§ **Task item**
Exactly as written, copy the lines that run from the start of the data below to the line containing "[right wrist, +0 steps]", both ends included.

§ **Provided data**
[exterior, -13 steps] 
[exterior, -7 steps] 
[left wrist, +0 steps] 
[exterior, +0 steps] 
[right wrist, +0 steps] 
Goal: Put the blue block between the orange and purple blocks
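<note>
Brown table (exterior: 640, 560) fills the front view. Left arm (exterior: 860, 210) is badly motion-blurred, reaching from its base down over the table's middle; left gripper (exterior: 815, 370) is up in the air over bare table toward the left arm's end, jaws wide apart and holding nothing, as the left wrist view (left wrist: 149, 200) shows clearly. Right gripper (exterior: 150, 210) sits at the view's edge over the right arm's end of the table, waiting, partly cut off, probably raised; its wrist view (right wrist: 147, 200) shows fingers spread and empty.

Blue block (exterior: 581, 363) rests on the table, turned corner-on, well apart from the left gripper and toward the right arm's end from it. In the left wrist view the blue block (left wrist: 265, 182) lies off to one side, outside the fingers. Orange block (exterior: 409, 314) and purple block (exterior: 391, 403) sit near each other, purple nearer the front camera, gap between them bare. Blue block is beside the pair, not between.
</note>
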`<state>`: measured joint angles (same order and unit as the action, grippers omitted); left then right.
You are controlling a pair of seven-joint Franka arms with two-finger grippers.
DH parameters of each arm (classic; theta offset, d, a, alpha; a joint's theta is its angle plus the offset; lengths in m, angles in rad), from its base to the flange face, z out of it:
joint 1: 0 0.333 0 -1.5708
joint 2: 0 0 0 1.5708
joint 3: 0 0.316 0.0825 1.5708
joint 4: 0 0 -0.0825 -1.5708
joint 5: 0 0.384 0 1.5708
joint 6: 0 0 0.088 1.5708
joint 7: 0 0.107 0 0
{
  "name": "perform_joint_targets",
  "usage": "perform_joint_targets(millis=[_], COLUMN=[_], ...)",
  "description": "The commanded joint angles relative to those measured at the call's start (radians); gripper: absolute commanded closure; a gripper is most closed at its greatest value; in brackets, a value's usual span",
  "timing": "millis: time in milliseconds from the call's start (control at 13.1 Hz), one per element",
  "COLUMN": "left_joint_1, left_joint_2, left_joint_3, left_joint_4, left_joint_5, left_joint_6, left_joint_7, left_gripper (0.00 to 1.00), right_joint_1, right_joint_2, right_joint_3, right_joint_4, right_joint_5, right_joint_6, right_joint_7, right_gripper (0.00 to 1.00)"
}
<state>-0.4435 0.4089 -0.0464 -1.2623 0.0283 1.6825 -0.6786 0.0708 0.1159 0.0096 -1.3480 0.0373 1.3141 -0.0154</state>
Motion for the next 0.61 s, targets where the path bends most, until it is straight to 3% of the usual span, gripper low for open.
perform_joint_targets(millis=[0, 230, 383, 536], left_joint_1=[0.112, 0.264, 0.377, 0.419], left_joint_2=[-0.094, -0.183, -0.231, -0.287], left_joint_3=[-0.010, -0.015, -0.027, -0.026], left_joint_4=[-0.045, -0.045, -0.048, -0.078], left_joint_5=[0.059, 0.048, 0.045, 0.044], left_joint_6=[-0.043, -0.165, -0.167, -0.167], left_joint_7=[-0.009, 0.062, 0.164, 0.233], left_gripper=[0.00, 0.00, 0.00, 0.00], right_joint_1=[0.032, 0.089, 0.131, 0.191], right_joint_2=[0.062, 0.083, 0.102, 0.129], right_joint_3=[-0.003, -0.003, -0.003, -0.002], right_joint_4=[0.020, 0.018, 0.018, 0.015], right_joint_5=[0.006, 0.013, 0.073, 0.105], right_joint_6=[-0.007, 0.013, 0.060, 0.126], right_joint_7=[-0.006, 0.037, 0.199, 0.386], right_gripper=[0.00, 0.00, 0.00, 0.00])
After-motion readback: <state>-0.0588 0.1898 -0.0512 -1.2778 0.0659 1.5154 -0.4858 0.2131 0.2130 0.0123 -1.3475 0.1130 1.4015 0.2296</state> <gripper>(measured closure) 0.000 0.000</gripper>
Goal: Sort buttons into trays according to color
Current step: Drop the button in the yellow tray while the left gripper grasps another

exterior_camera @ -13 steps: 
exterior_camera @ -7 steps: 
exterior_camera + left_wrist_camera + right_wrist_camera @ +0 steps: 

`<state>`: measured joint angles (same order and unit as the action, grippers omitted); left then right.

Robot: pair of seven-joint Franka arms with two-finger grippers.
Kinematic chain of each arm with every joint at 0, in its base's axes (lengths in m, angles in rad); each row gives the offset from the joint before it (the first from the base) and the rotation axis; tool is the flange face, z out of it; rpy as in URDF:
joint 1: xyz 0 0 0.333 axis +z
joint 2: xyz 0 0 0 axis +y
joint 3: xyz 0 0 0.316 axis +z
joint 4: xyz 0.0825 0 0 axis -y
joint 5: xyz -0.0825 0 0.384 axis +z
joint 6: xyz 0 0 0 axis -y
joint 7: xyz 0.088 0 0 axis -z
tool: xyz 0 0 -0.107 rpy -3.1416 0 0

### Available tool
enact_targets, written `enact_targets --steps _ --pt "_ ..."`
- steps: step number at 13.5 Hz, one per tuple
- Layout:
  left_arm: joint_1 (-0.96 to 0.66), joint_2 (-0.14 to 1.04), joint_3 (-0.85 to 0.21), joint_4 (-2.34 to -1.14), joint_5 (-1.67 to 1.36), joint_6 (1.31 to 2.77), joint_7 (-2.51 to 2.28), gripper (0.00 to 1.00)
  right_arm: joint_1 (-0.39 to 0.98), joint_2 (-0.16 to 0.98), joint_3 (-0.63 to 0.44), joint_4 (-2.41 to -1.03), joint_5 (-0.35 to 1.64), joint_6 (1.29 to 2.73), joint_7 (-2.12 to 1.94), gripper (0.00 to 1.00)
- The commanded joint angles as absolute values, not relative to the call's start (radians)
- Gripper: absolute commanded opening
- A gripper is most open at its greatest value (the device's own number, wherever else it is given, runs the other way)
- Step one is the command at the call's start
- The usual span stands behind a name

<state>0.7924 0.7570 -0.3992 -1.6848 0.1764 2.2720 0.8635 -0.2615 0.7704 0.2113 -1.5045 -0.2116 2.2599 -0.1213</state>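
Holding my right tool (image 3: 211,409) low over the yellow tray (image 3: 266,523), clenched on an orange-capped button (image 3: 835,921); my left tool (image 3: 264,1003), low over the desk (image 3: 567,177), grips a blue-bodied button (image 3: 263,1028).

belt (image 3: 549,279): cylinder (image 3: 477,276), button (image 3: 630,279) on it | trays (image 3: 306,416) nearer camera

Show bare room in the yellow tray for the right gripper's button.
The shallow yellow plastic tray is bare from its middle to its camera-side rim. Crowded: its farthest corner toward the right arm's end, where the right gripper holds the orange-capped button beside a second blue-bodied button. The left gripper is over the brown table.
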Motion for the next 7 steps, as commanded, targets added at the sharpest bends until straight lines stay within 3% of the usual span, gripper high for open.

§ **Solved exercise**
[exterior, -13 steps] 
[exterior, -7 steps] 
[left wrist, +0 steps] 
[exterior, +0 steps] 
[right wrist, +0 steps] 

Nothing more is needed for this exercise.